Description
Specifications
This assay has high sensitivity and excellent specificity for the detection of Interleukin 10 (IL10).
No significant cross-reactivity or interference between Interleukin 10 (IL10) and analogs was observed.
Recovery
Matrices listed below were spiked with a certain level of recombinant Interleukin 10 (IL10) and the recovery rates were calculated by comparing the measured value to the expected amount of Interleukin 10 (IL10) in samples.
Matrix | Recovery range (%) | Average(%) |
---|---|---|
serum(n=5) | 91-105 | 97 |
EDTA plasma(n=5) | 78-99 | 95 |
heparin plasma(n=5) | 94-105 | 98 |
Precision
Intra-assay Precision (Precision within an assay): 3 samples with low, middle, and high-level Interleukin 10 (IL10) were tested 20 times on one plate, respectively.

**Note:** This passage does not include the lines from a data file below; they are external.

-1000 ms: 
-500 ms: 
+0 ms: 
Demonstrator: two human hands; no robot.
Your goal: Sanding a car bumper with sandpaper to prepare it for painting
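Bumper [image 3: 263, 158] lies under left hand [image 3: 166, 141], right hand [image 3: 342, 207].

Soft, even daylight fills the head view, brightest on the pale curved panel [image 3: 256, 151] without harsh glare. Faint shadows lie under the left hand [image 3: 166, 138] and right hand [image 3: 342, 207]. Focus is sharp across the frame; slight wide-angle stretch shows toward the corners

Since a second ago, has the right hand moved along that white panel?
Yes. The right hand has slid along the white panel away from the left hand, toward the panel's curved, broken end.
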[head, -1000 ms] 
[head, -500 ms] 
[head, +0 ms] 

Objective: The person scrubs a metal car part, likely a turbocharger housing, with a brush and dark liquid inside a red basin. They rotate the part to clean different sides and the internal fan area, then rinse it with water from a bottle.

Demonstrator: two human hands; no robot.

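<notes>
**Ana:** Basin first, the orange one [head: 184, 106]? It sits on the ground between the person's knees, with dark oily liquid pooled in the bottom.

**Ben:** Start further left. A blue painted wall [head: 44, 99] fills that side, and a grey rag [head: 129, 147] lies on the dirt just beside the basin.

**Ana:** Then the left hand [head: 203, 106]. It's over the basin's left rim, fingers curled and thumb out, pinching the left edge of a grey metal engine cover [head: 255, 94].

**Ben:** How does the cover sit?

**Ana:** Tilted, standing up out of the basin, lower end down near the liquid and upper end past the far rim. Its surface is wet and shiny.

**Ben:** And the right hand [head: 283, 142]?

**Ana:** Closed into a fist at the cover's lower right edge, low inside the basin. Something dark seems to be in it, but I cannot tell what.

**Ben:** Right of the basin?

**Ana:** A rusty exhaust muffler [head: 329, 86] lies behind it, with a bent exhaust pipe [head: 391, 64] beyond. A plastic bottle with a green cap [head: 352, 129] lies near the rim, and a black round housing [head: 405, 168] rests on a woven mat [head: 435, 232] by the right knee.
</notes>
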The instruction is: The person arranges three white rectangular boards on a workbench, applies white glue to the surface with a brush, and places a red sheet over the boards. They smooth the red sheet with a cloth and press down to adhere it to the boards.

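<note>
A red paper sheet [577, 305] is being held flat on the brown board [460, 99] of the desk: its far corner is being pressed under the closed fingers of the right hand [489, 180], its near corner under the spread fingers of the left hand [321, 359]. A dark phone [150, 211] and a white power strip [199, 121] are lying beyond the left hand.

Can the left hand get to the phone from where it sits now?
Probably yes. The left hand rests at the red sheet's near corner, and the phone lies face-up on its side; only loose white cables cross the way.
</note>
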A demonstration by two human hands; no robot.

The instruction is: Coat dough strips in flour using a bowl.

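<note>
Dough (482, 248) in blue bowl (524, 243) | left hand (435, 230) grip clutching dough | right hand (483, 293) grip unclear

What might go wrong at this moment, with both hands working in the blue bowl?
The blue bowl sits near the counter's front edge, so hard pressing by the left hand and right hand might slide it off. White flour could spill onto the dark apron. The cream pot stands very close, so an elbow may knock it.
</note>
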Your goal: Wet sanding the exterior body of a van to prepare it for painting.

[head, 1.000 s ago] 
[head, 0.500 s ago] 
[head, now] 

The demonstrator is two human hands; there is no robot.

Inter-assay Precision (Precision between assays): 3 samples with low, middle, and high-level Interleukin 10 (IL10) were tested on 3 different plates, with 8 replicates in each plate.
CV(%) = SD/meanX100
Intra-Assay: CV<10%
Inter-assay: CV<12%
Linearity
The linearity of the kit was assayed by testing samples spiked with appropriate concentration of Interleukin 10 (IL10) and their serial dilutions. The results were demonstrated by the percentage of calculated concentration to the expected.
Sample | 1:2 | 1:4 | 1:8 | 1:16 |
---|---|---|---|---|
serum(n=5) | 78-99% | 89-96% | 85-98% | 92-102% |
EDTA plasma(n=5) | 86-102% | 93-101% | 95-103% | 99-105% |
heparin plasma(n=5) | 80-101% | 78-98% | 78-96% | 95-105% |
Stability
The stability of the kit is determined by the loss rate of activity. The loss rate of this kit is less than 5% within the expiration date under appropriate storage conditions.
To minimize extra influence on the performance, operation procedures and lab conditions, especially room temperature, air humidity, and incubator temperature should be strictly controlled. It is also strongly suggested that the whole assay is performed by the same operator from the beginning to the end.
Reagents and materials provided
Reagents | Quantity | Reagents | Quantity |
---|---|---|---|
Pre-coated, ready to use 96-well strip plate | 1 | Plate sealer for 96 wells | 4 |
Standard | 2 | Standard Diluent | 1×20mL |
Detection Reagent A | 1×120µL | Assay Diluent A | 1×12mL |
Detection Reagent B | 1×120µL | Assay Diluent B | 1×12mL |
TMB Substrate | 1×9mL | Stop Solution | 1×6mL |
Wash Buffer (30 × concentrate) | 1×20mL | Instruction manual | 1 |
Procedure
1. Prepare all reagents, samples, and standards;
2. Add 100µL standard or sample to each well. Incubate 1 hour at 37°C;
3. Aspirate and add 100µL prepared Detection Reagent A. Incubate for 1 hour at 37°C;
4. Aspirate and wash 3 times;
5. Add 100µL prepared Detection Reagent B. Incubate for 30 minutes at 37°C;
6. Aspirate and wash 5 times;
7. Add 90µL Substrate Solution. Incubate for 10-20 minutes at 37°C;
8. Add 50µL Stop Solution. Read at 450nm immediately.